» Problem requirements
Report how many lines in the data below hold the string "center". Nothing else should appear in the answer.

--- Source material Enclosed Below ---

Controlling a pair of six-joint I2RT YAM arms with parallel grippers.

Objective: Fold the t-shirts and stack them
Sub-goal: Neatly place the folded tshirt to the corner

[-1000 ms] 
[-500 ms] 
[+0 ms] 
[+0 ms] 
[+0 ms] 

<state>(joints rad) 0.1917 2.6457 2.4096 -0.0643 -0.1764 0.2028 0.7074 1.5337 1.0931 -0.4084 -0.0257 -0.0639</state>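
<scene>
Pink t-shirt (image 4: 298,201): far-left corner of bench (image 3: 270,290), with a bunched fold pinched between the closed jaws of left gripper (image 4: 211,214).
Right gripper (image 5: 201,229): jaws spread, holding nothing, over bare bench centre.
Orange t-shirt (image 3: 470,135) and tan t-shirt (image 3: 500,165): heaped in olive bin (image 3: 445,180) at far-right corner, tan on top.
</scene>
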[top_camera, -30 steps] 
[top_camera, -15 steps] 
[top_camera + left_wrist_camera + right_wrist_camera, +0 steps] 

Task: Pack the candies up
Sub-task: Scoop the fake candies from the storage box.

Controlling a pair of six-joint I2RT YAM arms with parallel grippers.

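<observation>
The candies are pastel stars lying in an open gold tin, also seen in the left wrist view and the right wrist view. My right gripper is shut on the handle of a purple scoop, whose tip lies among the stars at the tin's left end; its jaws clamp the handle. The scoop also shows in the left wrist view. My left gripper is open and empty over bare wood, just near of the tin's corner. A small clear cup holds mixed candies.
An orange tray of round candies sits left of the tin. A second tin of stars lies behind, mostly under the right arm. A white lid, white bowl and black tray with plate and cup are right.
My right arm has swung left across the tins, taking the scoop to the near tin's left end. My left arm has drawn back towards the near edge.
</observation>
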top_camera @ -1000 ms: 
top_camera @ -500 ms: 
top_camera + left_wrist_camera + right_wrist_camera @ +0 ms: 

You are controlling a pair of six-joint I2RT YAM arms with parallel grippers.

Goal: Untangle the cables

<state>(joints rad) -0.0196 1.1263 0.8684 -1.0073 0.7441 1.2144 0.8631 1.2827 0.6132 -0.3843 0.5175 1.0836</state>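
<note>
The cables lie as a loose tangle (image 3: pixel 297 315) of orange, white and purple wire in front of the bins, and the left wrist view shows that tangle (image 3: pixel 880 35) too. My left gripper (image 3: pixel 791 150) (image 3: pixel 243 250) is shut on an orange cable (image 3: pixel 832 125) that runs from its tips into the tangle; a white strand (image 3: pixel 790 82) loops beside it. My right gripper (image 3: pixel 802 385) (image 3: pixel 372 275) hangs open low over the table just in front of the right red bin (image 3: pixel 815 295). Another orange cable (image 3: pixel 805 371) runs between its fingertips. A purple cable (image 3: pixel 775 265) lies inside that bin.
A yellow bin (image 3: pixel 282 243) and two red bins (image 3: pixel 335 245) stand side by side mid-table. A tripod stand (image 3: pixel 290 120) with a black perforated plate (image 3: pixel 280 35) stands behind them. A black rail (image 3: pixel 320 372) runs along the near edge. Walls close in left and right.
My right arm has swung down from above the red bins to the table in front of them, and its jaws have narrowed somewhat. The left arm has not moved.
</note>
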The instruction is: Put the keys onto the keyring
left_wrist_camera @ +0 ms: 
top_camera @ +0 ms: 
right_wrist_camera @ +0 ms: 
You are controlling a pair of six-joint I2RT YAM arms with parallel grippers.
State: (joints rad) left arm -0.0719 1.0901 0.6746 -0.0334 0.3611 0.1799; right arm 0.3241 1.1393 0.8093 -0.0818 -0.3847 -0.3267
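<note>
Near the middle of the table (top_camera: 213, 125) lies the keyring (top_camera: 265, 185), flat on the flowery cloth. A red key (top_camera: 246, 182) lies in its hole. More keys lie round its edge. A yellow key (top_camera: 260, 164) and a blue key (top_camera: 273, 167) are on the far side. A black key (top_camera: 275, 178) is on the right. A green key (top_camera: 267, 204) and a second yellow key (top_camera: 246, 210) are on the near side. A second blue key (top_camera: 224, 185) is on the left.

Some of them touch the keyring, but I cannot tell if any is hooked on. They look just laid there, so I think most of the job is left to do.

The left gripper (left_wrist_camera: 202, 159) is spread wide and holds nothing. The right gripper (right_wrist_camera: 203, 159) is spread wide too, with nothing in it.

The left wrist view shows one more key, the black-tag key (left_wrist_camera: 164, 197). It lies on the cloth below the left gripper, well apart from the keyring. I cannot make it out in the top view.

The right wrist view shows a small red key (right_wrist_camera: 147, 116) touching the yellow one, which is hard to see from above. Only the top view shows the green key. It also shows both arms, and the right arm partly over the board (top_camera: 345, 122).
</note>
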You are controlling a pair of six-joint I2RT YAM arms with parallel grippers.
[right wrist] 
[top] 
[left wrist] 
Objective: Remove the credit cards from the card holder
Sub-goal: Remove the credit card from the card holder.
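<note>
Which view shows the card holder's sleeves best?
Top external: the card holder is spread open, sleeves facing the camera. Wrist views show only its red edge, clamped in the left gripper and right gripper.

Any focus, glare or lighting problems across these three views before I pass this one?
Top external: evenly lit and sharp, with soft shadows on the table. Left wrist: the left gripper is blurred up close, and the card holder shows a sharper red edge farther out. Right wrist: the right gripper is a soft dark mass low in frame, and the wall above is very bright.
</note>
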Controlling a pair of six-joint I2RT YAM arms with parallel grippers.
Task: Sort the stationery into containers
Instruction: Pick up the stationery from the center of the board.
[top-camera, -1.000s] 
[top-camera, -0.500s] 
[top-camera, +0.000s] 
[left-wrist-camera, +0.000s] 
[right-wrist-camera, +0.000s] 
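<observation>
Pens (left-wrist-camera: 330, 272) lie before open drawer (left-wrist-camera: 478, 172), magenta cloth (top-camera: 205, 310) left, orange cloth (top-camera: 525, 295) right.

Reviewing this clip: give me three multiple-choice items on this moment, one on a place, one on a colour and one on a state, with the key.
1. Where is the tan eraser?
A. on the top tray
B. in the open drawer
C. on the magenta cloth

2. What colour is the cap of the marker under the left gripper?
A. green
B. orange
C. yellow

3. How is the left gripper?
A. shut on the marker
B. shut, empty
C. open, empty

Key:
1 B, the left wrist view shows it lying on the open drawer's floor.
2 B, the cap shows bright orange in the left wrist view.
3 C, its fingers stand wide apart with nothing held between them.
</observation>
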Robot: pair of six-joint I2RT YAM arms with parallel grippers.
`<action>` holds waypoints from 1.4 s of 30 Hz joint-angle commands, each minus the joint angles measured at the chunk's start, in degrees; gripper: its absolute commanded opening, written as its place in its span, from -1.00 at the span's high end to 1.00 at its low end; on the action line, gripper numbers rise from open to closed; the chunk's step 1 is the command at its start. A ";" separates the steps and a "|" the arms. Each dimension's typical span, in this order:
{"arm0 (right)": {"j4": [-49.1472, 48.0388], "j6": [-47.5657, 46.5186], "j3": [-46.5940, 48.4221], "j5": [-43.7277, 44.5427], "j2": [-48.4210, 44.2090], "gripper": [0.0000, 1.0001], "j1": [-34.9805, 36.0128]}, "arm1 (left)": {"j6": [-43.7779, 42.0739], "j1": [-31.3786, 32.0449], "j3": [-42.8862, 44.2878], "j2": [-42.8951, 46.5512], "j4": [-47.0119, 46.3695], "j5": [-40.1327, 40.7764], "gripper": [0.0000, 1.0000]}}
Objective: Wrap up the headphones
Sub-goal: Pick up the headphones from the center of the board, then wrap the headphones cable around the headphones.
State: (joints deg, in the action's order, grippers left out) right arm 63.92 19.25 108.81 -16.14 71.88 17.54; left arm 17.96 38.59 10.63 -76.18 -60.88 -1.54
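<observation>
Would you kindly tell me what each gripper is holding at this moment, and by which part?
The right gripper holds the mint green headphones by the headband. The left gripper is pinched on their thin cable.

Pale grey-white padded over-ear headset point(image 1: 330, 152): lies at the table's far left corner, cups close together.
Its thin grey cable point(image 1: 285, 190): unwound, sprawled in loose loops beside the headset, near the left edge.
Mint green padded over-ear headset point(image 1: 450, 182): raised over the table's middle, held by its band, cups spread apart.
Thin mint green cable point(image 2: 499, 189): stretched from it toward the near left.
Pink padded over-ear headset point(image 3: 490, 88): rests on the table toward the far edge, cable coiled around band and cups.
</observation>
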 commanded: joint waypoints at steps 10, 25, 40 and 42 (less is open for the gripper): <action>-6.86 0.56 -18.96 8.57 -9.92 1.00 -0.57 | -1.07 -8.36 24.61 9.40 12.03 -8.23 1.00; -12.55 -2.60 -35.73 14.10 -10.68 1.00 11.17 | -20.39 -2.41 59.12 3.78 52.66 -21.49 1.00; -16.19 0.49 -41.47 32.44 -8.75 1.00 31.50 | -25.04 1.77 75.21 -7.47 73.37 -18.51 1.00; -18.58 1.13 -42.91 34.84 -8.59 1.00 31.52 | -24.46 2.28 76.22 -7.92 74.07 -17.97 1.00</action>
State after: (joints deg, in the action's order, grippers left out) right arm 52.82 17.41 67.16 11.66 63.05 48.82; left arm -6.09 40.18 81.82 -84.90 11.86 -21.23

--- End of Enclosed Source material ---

» Response to this task
2